Step 4: Create a TGA Business Account

Register an account on the TGA Business Services (TBS) portal to manage applications and payments.

Step 5: Submit Application to Include the Device in ARTG

The sponsor must submit an online application via TBS, providing:

• Device details and classification
• Manufacturer information
• Conformity assessment certificate
• Labeling and intended use
• Declaration of conformity

Step 6: TGA Review and Audit

The TGA may perform a pre-market audit (especially for higher-class devices). They verify technical documentation, safety data, and clinical evidence.

Step 7: Device Inclusion in ARTG

Once approved, your device will be listed in the Australian Register of Therapeutic Goods (ARTG), allowing you to legally import and sell it in Australia.

What Documents Are Required for TGA Registration?

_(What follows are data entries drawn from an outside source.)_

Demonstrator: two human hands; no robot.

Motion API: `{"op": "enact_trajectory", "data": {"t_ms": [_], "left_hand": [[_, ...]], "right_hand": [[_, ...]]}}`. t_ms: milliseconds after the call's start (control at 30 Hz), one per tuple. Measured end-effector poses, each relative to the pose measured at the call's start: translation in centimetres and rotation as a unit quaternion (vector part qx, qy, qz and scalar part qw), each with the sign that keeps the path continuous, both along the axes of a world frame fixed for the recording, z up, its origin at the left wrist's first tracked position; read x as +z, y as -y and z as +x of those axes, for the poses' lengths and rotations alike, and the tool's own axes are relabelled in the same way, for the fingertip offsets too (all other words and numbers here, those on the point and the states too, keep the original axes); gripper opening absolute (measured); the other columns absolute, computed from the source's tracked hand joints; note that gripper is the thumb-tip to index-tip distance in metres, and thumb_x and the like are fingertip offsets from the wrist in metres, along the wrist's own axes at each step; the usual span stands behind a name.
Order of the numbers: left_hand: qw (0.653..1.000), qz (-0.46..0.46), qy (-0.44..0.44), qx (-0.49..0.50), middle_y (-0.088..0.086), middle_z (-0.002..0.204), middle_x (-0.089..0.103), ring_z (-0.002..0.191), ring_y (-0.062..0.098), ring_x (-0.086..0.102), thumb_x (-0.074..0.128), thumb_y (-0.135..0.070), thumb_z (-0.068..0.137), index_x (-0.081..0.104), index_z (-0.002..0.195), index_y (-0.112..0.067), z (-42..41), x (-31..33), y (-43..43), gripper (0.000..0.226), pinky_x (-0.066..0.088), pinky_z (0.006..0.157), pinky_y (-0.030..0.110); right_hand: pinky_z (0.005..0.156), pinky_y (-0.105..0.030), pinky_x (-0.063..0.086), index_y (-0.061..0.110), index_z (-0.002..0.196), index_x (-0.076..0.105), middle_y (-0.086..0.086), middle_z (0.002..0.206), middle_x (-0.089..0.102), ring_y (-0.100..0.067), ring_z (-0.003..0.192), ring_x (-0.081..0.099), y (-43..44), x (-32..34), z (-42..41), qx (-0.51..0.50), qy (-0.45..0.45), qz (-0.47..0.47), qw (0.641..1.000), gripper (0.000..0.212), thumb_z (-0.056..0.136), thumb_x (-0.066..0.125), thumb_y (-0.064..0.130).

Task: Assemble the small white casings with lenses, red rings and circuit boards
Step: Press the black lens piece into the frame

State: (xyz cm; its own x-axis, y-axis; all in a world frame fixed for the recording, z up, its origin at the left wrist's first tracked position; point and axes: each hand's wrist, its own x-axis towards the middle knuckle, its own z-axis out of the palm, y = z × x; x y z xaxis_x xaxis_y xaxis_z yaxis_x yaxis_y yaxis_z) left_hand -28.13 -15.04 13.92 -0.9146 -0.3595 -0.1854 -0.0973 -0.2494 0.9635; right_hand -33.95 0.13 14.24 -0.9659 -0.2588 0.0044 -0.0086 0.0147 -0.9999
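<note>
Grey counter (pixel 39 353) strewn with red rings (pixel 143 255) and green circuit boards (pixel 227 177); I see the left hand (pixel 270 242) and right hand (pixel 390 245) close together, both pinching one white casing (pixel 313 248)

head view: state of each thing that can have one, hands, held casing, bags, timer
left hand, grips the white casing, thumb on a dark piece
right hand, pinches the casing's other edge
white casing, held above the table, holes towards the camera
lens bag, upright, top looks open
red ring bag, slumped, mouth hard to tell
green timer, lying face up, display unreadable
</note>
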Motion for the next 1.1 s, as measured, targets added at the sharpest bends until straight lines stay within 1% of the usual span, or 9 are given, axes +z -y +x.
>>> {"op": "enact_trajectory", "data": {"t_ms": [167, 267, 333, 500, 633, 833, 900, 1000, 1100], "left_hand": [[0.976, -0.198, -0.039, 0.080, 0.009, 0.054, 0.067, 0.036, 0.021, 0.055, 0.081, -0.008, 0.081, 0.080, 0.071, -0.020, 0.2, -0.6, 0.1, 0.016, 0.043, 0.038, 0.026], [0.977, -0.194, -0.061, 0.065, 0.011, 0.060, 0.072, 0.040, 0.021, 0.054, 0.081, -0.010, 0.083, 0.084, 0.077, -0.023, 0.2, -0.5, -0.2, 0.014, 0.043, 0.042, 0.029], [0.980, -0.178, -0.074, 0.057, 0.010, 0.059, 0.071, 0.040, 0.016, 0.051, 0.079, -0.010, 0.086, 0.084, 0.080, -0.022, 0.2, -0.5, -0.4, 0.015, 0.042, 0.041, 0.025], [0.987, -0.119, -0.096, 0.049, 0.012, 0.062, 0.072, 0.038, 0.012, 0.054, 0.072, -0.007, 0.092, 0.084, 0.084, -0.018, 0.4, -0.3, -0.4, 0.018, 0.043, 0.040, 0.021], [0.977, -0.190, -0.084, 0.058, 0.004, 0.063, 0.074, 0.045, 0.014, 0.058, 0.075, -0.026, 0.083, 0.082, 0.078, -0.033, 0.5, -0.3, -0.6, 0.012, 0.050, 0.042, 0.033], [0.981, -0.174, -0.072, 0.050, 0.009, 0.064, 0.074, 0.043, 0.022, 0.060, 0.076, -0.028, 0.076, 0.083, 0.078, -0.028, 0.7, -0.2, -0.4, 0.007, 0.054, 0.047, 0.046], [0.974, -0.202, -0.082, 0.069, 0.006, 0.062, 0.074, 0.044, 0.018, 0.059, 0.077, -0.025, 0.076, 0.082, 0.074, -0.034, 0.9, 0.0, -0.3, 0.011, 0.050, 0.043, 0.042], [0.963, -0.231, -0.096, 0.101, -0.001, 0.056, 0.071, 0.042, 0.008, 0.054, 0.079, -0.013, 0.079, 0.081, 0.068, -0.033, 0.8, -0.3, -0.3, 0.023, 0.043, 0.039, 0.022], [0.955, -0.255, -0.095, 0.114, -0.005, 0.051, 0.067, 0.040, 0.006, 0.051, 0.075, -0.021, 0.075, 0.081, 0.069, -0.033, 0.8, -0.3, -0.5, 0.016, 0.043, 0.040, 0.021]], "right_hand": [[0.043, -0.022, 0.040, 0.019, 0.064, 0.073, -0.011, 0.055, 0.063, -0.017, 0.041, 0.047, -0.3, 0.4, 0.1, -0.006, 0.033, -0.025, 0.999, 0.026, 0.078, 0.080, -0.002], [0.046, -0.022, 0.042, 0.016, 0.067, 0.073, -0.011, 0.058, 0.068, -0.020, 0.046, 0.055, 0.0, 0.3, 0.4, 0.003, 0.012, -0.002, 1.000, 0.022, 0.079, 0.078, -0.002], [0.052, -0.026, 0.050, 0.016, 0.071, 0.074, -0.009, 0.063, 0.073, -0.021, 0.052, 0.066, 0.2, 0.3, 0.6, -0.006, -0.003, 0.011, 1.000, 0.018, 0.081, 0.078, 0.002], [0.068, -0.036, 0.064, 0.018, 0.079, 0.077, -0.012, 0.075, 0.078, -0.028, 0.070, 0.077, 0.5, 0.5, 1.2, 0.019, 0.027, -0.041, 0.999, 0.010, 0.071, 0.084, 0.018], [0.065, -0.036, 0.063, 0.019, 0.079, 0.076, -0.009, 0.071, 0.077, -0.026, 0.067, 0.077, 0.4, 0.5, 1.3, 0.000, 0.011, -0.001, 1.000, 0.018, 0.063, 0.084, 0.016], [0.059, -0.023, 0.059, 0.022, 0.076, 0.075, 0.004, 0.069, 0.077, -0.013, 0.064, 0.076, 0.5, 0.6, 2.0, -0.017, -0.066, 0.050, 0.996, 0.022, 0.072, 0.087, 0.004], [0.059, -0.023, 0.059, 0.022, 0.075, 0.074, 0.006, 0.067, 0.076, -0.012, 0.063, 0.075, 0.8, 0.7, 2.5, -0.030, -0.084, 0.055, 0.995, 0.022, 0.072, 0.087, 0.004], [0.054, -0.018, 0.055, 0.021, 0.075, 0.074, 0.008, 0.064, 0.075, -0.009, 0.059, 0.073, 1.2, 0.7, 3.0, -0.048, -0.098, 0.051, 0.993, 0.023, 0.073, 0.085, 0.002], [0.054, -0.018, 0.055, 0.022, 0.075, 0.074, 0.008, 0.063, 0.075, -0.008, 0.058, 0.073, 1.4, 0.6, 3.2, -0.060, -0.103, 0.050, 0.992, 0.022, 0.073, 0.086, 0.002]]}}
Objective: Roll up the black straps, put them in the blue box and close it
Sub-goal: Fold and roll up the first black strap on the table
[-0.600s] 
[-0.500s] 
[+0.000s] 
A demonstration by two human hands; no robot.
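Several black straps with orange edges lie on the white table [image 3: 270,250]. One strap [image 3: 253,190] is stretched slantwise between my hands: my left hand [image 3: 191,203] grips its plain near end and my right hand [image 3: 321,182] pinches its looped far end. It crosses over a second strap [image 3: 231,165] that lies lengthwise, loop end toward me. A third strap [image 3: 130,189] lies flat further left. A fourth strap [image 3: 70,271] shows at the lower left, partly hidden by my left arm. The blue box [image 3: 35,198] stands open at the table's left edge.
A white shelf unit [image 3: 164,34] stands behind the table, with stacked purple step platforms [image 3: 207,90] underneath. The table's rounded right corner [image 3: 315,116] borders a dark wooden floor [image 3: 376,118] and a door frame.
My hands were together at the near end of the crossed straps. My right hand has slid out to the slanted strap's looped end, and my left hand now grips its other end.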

To register a medical device with TGA, you must prepare:

• Declaration of Conformity (stating the device meets Essential Principles)
• Manufacturer’s Evidence (ISO 13485 certificate or CE Marking)
• Risk classification statement
• Technical documentation (design, performance, safety data)
• Labelling and Instructions for Use (IFU)
• Test reports and clinical data (for high-risk devices)
• Device GMDN code (Global Medical Device Nomenclature)
• Sponsor’s Declaration and business details
• Incomplete or inaccurate documentation can delay approval.

What Happens After TGA Registration?

Once a device is listed in the ARTG, the sponsor and manufacturer must:

Maintain compliance with Essential Principles at all times.

• Report adverse events or product recalls promptly.
• Keep up-to-date technical documentation.
• Cooperate with TGA audits and inspections.
• Renew and update certificates as required.

Failure to comply can result in suspension or cancellation of the ARTG entry.

What Are the Timelines and Fees for TGA Registration?

Timelines and fees depend on the device class:

• Class I: 2-4 weeks (self-declaration, minimal review)
• Class IIa & IIb: 3-6 months (may include audit)
• Class III & AIMD: 60-12 months (comprehensive review)

Updated fee schedules are available on the official TGA website.

What Are Common Challenges in TGA Medical Device Registration?

• Incorrect classification – leads to application rejection or resubmission.
• Incomplete manufacturer evidence – especially if no CE Marking.
• Unclear labelling or IFU – must match intended use.
• Slow communication – between overseas manufacturers and local sponsors.
• Changing regulations – as Australia updates its conformity rules regularly.

To overcome these, it’s best to work with compliance consultants familiar with TGA registration procedures.